• PROBLEM TO SOLVE: In the entries that follow, the first line to write out is the one containing "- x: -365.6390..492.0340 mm", and the last is the one containing "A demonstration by". Reproduce that stretch exactly, with nothing before or after it.

━━ DATA TO PROCESS

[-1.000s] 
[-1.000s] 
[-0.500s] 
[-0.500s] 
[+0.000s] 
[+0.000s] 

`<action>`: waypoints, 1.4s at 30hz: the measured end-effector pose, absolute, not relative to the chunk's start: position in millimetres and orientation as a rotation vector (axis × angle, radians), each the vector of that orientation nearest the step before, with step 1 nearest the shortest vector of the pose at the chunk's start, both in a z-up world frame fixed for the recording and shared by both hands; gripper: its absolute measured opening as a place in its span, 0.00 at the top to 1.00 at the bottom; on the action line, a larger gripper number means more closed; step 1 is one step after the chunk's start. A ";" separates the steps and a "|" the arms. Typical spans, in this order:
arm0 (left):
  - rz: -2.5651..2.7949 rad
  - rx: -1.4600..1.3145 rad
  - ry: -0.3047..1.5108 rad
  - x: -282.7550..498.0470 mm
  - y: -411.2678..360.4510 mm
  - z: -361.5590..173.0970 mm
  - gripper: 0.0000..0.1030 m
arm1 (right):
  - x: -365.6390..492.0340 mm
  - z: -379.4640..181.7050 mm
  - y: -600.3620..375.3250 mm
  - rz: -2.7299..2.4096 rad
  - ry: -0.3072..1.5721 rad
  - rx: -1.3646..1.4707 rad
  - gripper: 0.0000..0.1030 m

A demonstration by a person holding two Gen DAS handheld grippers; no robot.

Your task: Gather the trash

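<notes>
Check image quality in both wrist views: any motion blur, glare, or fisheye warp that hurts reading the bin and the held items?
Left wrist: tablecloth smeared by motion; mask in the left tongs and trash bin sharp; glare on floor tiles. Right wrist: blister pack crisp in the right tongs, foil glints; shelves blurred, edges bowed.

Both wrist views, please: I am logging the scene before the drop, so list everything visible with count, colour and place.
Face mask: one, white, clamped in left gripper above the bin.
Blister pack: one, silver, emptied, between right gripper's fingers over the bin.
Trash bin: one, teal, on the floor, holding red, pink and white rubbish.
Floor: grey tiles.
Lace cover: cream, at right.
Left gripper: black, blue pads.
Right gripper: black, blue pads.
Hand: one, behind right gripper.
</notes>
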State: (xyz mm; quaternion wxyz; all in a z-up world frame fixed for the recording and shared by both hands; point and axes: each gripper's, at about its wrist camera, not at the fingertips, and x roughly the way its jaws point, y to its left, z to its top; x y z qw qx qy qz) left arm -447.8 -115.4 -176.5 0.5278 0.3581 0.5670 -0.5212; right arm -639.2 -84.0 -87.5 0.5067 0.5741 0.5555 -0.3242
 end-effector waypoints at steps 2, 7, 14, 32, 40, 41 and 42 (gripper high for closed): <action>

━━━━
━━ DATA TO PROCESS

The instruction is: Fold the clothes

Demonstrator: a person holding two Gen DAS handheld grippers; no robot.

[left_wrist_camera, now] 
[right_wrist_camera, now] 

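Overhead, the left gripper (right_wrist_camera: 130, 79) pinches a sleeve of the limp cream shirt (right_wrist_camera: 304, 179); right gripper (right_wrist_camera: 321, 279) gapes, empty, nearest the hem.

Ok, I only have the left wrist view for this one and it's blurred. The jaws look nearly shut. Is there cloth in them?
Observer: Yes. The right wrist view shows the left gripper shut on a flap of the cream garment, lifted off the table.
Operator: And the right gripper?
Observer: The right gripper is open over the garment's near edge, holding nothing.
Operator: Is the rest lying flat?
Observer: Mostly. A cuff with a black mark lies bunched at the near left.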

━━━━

• WRITTEN SOLUTION:
  - x: -365.6390..492.0340 mm
  - z: -379.4640..181.7050 mm
  - y: -600.3620..375.3250 mm
  - rz: -2.7299..2.4096 rad
  - ry: -0.3072..1.5721 rad
  - rx: -1.3646..1.4707 rad
  - gripper: 0.0000..0.1030 m

A demonstration by a person holding two Gen DAS handheld grippers; no robot.

That completes the response.